Do you know what today is? For some of us it is Christmas Eve.
Some Eastern Orthodox Churches, including those of Macedonia, Russia, Serbia, and a few others mark January 7th as Christmas in accordance with the old calendar, also known as the Julian calendar. Thus today is Christmas Eve and we’re getting ready for our big day tomorrow.
On the Eve of Christmas, it is traditional for all family members to gather and share a special meal. Can you guess what I am eating? It’s not what you see in these photos. Due to the Christmas Fast, today is going to be meatless, dairy free, egg free…
We will be roasting chestnuts and eating a big serving of Tavce Gravce. Dessert includes oranges, apples, and apricots. Wish I could dip them in some milk chocolate…
But, come tomorrow I will be feasting on some pork, potatoes, veggies, this creamy chicken, salads, and desserts. Yes, desserts. Plural.
About this creamy chicken. It’s seriously delicious. Honest to goodness. My husband thinks that it tastes exactly like those frozen dinners by Michelinas. I’m supposed to take that as a complement because that used to be his absolute favorite before he met me and my kitchen.

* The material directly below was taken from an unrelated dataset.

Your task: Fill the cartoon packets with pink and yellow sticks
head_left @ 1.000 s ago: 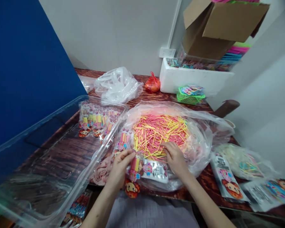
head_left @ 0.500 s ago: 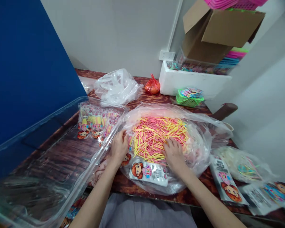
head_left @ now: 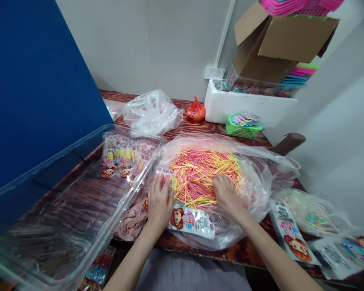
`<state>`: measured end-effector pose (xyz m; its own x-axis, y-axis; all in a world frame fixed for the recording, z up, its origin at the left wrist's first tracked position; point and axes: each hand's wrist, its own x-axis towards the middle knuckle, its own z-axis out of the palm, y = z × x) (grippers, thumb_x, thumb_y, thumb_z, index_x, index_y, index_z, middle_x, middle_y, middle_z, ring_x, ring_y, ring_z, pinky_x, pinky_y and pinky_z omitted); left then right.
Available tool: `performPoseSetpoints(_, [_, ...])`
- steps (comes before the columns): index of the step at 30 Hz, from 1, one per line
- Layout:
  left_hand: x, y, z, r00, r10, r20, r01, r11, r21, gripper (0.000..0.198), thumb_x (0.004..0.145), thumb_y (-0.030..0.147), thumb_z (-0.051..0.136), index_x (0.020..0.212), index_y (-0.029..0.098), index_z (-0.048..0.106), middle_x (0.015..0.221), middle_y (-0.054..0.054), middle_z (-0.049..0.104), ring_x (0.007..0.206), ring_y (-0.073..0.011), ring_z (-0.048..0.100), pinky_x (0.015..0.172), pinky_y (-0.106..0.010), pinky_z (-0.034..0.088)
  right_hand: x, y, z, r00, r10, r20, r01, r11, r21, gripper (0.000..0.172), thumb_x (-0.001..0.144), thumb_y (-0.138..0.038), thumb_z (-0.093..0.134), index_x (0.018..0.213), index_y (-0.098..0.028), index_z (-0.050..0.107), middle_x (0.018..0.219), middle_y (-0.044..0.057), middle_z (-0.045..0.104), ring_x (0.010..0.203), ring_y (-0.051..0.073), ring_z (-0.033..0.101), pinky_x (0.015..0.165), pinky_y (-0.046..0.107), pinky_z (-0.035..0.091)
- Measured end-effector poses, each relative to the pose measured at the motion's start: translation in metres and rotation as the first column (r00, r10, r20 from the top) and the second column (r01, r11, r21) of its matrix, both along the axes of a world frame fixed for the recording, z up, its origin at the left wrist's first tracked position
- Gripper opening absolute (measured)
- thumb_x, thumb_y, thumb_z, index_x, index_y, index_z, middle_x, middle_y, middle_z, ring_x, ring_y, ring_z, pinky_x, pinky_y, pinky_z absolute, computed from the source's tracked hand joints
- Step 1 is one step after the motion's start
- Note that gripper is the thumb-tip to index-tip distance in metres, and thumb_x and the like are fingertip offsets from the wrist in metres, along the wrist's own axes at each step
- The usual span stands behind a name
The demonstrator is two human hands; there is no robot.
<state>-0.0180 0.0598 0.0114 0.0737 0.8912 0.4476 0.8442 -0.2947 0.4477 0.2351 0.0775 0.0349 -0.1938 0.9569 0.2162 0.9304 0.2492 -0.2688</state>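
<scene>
A heap of thin pink and yellow sticks [head_left: 197, 173] lies on an open clear plastic bag [head_left: 255, 161]. My right hand [head_left: 229, 196] is on the heap's right part, fingers curled close together around some sticks, the tips partly hidden among them. At the heap's left edge, my left hand [head_left: 160, 200] rests with fingers apart on a printed clear packet [head_left: 165, 173], which it partly covers. Between the hands, nearer me, a silver printed pouch [head_left: 194, 221] with a cartoon girl lies flat on the bag.
A large clear plastic bin [head_left: 87, 202] at left holds several filled packets [head_left: 125, 157]. Crumpled plastic [head_left: 154, 113], a red bag [head_left: 195, 111] and a green basket [head_left: 242, 128] stand behind. More pouches [head_left: 293, 234] lie at right, beside a bag of sticks [head_left: 315, 214]. A cloth [head_left: 132, 222] touches the bin.
My left hand has moved right and nearer me, from the packet's left side to over it. My right hand has shifted slightly, its fingers drawing closer together in the sticks.
</scene>
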Motion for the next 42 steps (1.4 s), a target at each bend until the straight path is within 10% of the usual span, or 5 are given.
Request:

I think it just tastes darn good. We always go back for seconds and then sop up the bit of sauce left behind with some crusty bread. I also serve it with a leafy green salad on the side and a bottle of Chardonnay. YUM! I’m getting hungry!
Savory Sundays: Slow Cooker Creamy Chicken Pasta
- 1 1/2 lbs. (about 4 pieces) skinless chicken breasts, cut into bite-sized chunks
- 2 small yellow onions, sliced
- 3 whole cloves of garlic, peeled and smashed
- 1 large carrot, sliced into rounds
- 2 fresh tomatoes, diced
- 1/4 teaspoon fresh or dried thyme
- 1 tablespoon chopped fresh or dried parsley
- salt and pepper to taste
- 1 can (14.5 oz. each) low-sodium chicken broth
- 1 cup heavy cream
- 1 bag (16 ounces) of egg noodles, prepared according to the directions on the package
- Parsley for garnish
- Gather all your prepared ingredients, except for the heavy cream and noodles, into the pot of your 7-quart, or larger, slow cooker.

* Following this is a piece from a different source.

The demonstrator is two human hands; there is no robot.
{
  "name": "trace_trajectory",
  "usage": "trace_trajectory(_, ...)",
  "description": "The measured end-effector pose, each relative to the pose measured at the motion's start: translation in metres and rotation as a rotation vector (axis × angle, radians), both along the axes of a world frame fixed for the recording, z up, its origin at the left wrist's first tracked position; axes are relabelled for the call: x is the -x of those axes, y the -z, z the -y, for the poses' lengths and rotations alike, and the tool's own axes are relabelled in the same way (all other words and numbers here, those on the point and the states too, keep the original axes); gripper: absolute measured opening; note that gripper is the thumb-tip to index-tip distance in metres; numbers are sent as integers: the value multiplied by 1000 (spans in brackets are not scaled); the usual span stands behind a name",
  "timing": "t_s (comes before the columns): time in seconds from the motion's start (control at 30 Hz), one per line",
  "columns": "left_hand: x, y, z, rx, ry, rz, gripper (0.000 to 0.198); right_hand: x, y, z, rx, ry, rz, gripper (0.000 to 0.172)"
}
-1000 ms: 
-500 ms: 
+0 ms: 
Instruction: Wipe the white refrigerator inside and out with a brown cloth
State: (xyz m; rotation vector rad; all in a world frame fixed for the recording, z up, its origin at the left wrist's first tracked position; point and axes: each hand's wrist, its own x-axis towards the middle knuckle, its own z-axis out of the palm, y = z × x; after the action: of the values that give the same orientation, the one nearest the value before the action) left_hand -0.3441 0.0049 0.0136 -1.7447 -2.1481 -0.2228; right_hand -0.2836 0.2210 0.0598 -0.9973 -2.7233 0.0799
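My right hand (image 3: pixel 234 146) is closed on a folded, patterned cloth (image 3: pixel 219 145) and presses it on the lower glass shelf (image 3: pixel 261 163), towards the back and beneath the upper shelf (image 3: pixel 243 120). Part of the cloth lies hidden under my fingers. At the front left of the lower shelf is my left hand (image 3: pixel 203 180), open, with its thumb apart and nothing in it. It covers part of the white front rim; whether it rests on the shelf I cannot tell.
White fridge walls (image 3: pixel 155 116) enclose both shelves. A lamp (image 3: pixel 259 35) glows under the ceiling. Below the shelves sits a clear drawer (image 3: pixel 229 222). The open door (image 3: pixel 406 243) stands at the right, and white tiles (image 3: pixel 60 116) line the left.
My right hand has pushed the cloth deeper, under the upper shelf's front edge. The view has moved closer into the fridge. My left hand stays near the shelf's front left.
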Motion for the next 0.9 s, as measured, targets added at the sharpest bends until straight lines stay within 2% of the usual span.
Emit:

- Cook on HIGH for 3 to 4 hours, or on LOW for 6 to 7 hours.
- Stir in the heavy cream.
- Continue to cook for 5 more minutes, or until heated through.
- Spoon on top of egg noodles and garnish with parsley.
***Original recipe is with 2 cans of chicken broth, I have reduced it to one because commenters found the sauce to be too soupy. If you want a thicker sauce, I recommend reducing the broth to one can instead of two. Second option would be to thicken the sauce with butter and flour:
You will need 2 tablespoons butter and 2 tablespoons flour.
Melt the butter in a frying pan and whisk in the flour; continue to whisk until thick and creamy. Remove and whisk the roux into the broth only after it has finished cooking in the crock pot.